Sağlığın çeşitlenen hizmet zeminini iyi kavramalı ve buna uygun stratejiler geliştirmeliyiz.Sunduğumuz katkıyı göstermeliyiz ki kazandıklarımızın bir bölümünü meslek hakkı olarak isteyebilelim.Üyelerimize bu gerekliliği ,bu hazırlığı aktarmak onları geleceğe hazırlayabilmek sorumluluğu ise bize düşüyor.

Bizler oda yöneticileri olarak mesleğimizde yaşanan gelişmeleri takip etmek,mesleğimizdeki yeni bilgileri ve yaklaşımları meslektaşlarımızla paylaşmak sorumluluğuna sahibiz.Meslekteki tüm değişimi göstermek,meslektaşlarımızın umutsuzluluğa kapılmamaları ve hatta umuda yönelmeleri için bizler sorumluyuz.
Değerli Meslektaşlarım geldiğimiz süreç bizlere bizim bizden başka dostumuz olmadığını göstermiştir.Bizler bir ağız olmak ,ortak akıl üretmek,kendi gücümüzü kendi varlığımızı tehdit altına sokanlarla hep beraber mücadele etmek zorundayız.
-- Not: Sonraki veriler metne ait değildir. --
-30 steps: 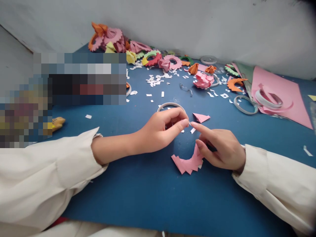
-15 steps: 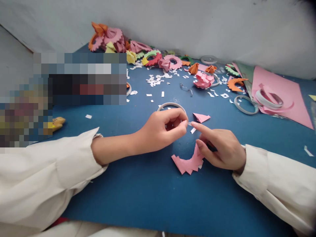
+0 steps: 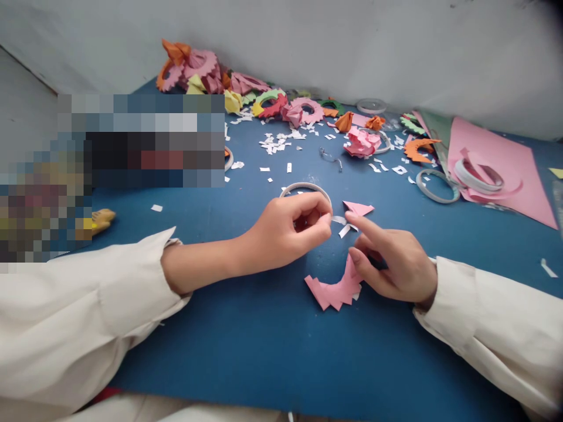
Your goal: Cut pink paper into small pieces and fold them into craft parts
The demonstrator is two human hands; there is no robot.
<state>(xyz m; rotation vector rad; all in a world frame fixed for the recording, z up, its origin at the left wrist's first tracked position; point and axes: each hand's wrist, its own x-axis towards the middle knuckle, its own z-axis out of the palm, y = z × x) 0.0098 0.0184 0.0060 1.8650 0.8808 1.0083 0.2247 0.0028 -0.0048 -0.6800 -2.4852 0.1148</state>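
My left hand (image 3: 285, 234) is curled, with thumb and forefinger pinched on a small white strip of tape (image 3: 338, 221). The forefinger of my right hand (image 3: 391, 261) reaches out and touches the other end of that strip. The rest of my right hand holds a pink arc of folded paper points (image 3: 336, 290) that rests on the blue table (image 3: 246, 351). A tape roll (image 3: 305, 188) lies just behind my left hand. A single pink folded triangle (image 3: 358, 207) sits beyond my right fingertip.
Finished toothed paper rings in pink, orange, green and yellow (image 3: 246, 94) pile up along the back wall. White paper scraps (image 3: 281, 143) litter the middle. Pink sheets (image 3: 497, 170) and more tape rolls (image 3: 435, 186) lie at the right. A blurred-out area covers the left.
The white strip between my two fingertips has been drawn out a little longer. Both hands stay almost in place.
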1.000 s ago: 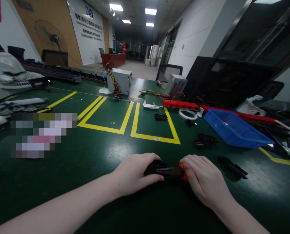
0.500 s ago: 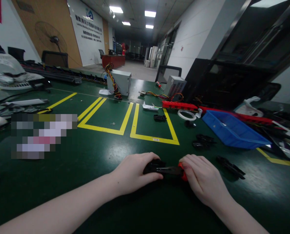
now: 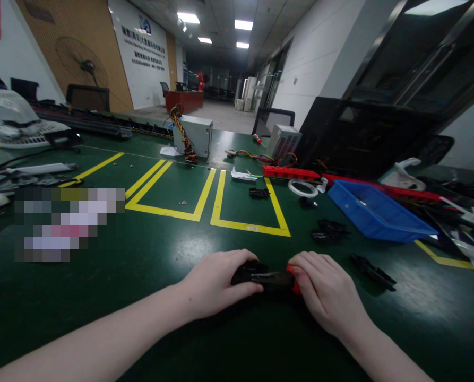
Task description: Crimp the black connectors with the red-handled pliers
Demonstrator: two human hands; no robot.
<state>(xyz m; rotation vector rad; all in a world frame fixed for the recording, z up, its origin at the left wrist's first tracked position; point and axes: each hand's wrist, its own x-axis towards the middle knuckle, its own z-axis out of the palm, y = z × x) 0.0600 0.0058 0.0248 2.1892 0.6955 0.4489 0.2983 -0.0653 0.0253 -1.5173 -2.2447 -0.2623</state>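
Both hands cover most of part: left hand point(image 3: 215, 281) clamped on black part point(image 3: 256, 276), right hand point(image 3: 326, 292) clamped on its red end point(image 3: 293, 279); shape unclear, resting on green tabletop point(image 3: 141, 265).

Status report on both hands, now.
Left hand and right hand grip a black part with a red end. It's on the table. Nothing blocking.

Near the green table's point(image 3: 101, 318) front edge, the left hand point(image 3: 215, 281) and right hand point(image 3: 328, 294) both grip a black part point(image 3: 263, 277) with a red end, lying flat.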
Toplumsal,siyasi ve örgütsel tartışmaların nerede başlayıp nerede bitirilmesi gerektiğini her birimizin çok iyi değerlendirmesi gerekiyor.Söylediklerimizin nelere yol açabileceğini ,kimler tarafından ne şekilde kullanılabileceğini çok iyi tartmamız gerekiyor.Elbette hepimizin fikirlerinin aynı olabilmesi mümkün değil.Ancak asli görevimiz eczacıların çıkarlarını,menfaatlerini koruyup,mesleği daha iyi icra edip,daha iyi kazanımlar sağlanmasını temin etmektir.Bizi geliştirecek olan fikirlerdir,görüşlerdir.Fikirlerimizi aktarırken örgütlü gücümüzün parçalandığı görüntüsünü yaratmak ,her şeyden önce bunu yaratanlara ve sonrasında örgütlü gücümüze zarar verecektir.Her zaman bir bütün olmalı ve birlikte davranmak durumundayız. Amacımız birbirimizle atışarak ,sorunları tekrarlayarak değil,çözüm üreterek,birlikteliğimizi göstererek,sorumluluk alarak sorunları çözmek olmalıdır.


Değerli Meslektaşlarım son olarak 12 Haziran Genel Seçimlerinde aday olan tüm meslektaşlarımızın seçimler sonucunda meclise girmeleri halinde mesleğimizin sorunlarını çözmek için çaba sarfedeceklerine olan inancımla hepsine başarılar diliyorum.Bu ülkede, etnik ve inanç kökenleri üzerinden siyaset yapılmasının ülke insanına şu ana kadar hiçbir şey kazandırmadığının üstünü çizerek 12 Haziran genel seçim sonuçlarının ülkemize ve mesleğimize kazanımlar getirmesini diliyor,beni dinlediğiniz için hepinize teşekkür ediyor saygılar sunuyorum.